As I understand it, the relief valve only comes into play when the filter element is clogged. Does anyone that would be reading this forum, actually run the oil so long as to clog the element?
The relief valve comes into play when the pressure across the filter media exceeds the valve’s pressure rating — in a nutshell, when the filter is the bottleneck to oil flow. It’s true that the media being clogged up could cause that, but are there other scenarios, too?
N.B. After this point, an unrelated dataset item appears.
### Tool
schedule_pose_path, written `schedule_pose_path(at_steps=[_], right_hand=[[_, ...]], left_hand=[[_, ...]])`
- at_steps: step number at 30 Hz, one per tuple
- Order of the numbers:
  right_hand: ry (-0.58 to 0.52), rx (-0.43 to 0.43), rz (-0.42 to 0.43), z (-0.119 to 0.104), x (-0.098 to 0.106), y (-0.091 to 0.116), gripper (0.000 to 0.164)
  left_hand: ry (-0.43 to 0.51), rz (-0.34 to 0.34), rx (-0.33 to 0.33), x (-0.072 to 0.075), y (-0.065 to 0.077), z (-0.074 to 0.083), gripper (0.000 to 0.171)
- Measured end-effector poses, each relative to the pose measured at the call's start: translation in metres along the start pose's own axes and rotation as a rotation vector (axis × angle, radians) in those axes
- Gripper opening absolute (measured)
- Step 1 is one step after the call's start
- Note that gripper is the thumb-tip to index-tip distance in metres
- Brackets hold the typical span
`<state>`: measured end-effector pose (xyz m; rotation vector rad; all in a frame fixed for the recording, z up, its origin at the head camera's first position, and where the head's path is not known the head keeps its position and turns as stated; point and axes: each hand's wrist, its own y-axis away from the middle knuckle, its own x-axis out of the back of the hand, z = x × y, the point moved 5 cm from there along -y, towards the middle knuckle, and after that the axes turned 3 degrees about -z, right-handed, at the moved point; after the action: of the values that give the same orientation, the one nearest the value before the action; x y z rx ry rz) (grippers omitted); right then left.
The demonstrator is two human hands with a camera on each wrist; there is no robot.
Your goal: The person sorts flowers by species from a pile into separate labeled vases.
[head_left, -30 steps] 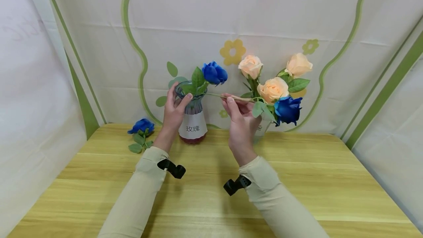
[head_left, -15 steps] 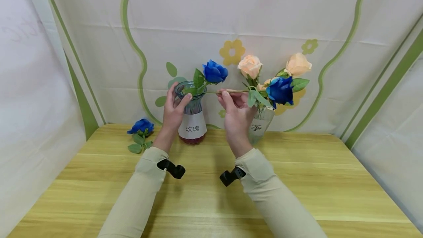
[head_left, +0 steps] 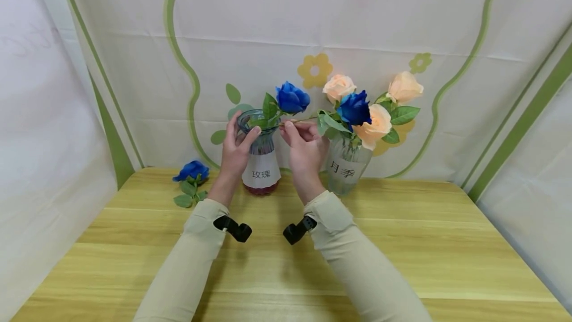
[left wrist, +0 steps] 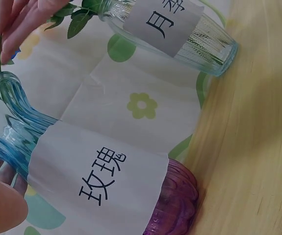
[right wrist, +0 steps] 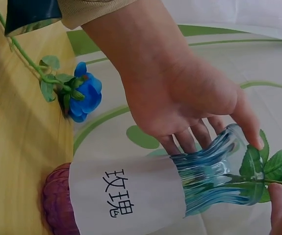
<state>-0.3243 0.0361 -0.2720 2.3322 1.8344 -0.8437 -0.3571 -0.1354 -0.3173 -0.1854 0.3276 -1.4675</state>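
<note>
My left hand [head_left: 235, 150] grips the neck of a blue-and-purple glass vase [head_left: 261, 147], thumb at the rim. One blue rose [head_left: 292, 97] stands in this vase, its leaves at the mouth. With thumb and fingertips, my right hand [head_left: 307, 150] pinches the stem of another blue rose [head_left: 354, 108]. That stem runs nearly level, its bloom to the right and its lower end at the vase's mouth. The right wrist view shows the stem [right wrist: 277, 181] crossing the rim by my right fingertips. In the left wrist view my right hand [left wrist: 25, 29] is right above the rim.
A clear glass vase [head_left: 363, 163] with several peach roses [head_left: 404, 87] stands at the right; the held bloom overlaps them. Another blue rose [head_left: 192, 170] lies on the wooden table [head_left: 286, 272] at the left. A printed cloth [head_left: 250, 58] hangs behind.
My right hand has moved left toward the blue vase, carrying the rose; its bloom shifted left and up, uncovering the clear vase's label. My left hand has stayed on the vase.
</note>
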Motion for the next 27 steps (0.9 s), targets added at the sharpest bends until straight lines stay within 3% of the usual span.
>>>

I don’t know for certain, but here’s what crossed my mind when choosing to stay with OEM filters: It gets cold where I live and my commute involves accelerating onto the highway after very little driving. Our oil pumps increase flow with engine RPMs. If I’m driving when the oil is still cold and at its most viscous, and I accelerate into traffic at over 4k RPMs, would I trigger the bypass valve on an aftermarket oil filter with a low rating? Subaru specs a 23 PSI valve. Some aftermarket filters are rated as low as 7 PSI and I don’t know what the margin of error is.
It would make sense that (temporarily) unfiltered oil is better than no oil, so a bypass valve seems like a good thing. But unfiltered oil wouldn’t be better than reduced-but-still-enough oil, and
maybe Subaru specs a high-pressure valve for this kind of scenario
All speculation on my part, but I’m just erring on the side of (possibly excessive) caution.